- **What you need to do**
Using the material below, repeat exactly the lines from the one with "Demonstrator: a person" through the one with "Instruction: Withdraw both", ends included, without any images.
══════════════════════════════
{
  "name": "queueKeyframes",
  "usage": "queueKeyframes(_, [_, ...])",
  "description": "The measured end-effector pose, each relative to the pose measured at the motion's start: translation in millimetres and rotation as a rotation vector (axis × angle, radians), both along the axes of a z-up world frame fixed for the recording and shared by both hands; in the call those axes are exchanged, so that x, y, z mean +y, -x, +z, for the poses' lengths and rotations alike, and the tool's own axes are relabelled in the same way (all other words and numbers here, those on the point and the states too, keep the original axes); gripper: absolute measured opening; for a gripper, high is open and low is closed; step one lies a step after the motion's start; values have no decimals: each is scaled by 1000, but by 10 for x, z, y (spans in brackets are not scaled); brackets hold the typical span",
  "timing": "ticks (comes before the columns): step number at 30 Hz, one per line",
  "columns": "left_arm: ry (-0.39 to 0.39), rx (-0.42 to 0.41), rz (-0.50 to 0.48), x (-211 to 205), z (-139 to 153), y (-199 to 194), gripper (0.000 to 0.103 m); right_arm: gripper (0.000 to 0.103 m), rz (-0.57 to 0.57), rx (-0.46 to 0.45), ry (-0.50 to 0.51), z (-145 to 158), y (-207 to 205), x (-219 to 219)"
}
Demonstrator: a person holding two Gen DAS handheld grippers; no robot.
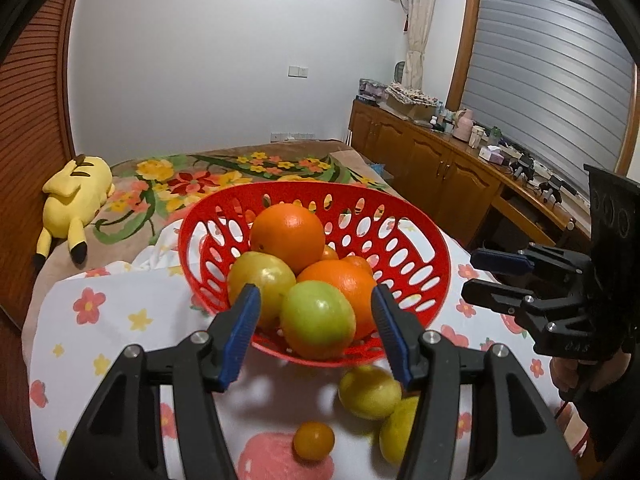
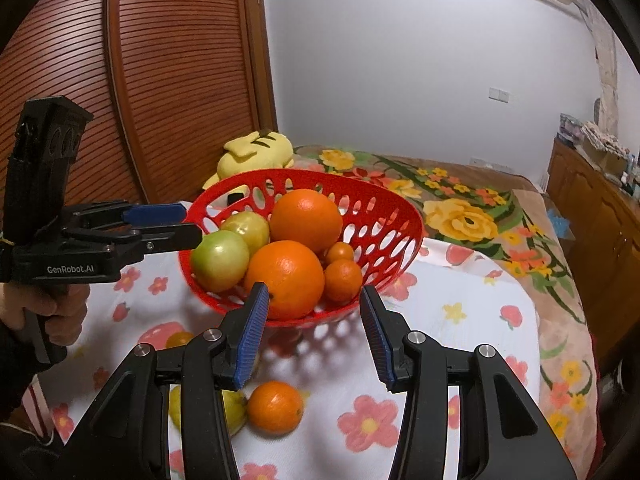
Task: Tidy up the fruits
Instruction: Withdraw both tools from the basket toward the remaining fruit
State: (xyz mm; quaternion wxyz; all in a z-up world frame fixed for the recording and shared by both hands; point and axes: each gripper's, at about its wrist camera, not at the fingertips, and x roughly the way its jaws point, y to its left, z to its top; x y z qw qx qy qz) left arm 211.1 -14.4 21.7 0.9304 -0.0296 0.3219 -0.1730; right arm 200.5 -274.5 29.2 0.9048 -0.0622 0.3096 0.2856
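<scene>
The red basket [image 1: 420, 248] sits on a white flowered cloth [image 1: 120, 312] spread over a surface beside the bed, and it already holds most of the fruit, heaped toward the near side. At the top of the heap is a large orange [image 1: 287, 232], with a second orange [image 1: 344, 292] lower and nearer. Two green-yellow fruits lie at the front: the greener one [image 1: 317, 320] rests against the near rim, and the yellower one [image 1: 262, 280] lies to its left in the left wrist view. Two small oranges [image 2: 342, 280] are tucked behind the second orange, best seen from the right wrist view.

Some fruit is still outside the basket, on the cloth just in front of it. A yellow fruit [image 1: 370, 392] and another partly hidden beside it [image 1: 398, 430] lie close together, with a tiny orange fruit [image 1: 314, 440] near them. The right wrist view also shows a middling orange [image 2: 275, 408] on the cloth. Judging from this, the sorting is well along, and these loose pieces are what is left to gather.

The left tool [image 1: 316, 332] hovers over the near rim with its jaws apart and nothing between the pads. The greener fruit appears between them but lies in the basket beyond. The right tool [image 2: 316, 332] is likewise parted and empty, aimed down at the basket's near side, with the loose orange below it. Both seem poised between placing and reaching. A yellow plush toy [image 1: 76, 200] lies on the bed behind.
</scene>
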Motion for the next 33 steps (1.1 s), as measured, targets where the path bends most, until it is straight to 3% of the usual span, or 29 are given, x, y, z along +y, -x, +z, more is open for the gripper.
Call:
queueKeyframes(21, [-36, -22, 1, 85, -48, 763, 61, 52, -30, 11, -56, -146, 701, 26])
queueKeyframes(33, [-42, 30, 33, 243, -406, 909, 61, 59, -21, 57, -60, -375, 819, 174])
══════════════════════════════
- **Solution for this exercise**
Demonstrator: a person holding two Gen DAS handheld grippers; no robot.
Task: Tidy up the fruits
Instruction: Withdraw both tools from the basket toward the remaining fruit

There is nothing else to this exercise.